| Task details |
Your response is a verbatim copy of the listing, stripped of its images.

| Source material |

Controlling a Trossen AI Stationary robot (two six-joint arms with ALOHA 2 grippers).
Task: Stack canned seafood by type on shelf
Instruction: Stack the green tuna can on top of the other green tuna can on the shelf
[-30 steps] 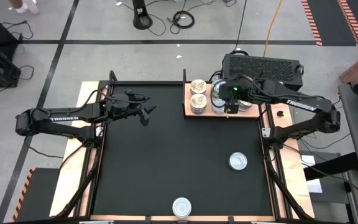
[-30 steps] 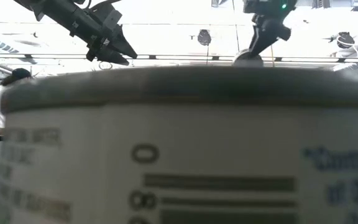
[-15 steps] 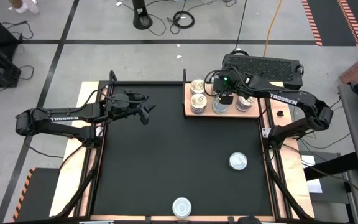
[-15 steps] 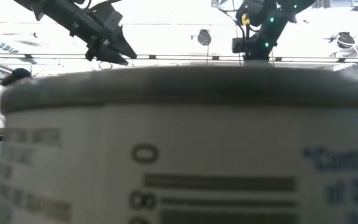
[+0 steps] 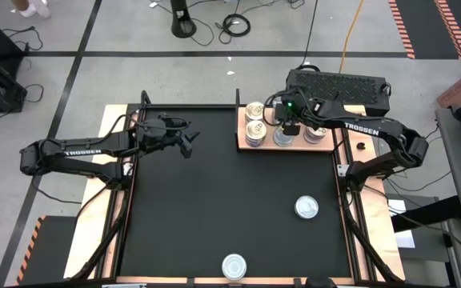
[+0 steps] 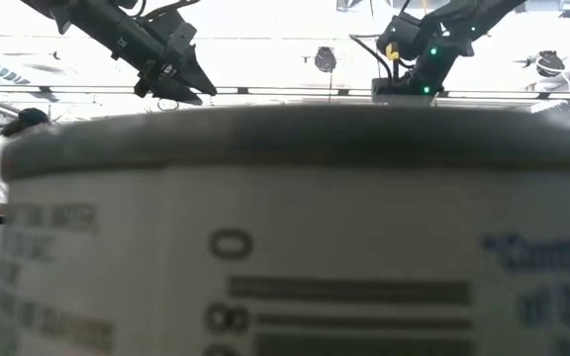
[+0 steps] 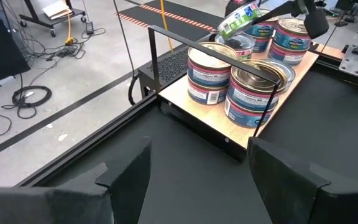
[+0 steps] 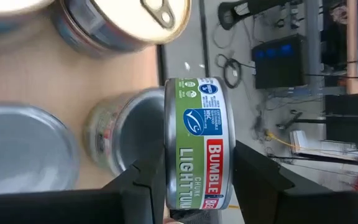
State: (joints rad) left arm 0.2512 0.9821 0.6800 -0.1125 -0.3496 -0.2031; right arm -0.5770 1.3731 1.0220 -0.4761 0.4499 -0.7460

| Task answer |
Controlling a Trossen AI Stationary robot (two six-joint arms with ALOHA 2 grippers).
Task: Stack canned seafood by type on shelf
Instruction: Stack the green tuna can on top of the other green tuna can on the shelf
[-30 steps] 
[-30 steps] 
[-15 steps] 
[-15 steps] 
[+0 steps] 
[+0 steps] 
[+0 steps] 
[+0 steps] 
State: (joints rad) left arm 0.2512 0.9821 0.6800 -0.1125 -0.3496 -0.2031; right arm -0.5770 1.3731 1.0220 -0.4761 0.4499 -0.7460

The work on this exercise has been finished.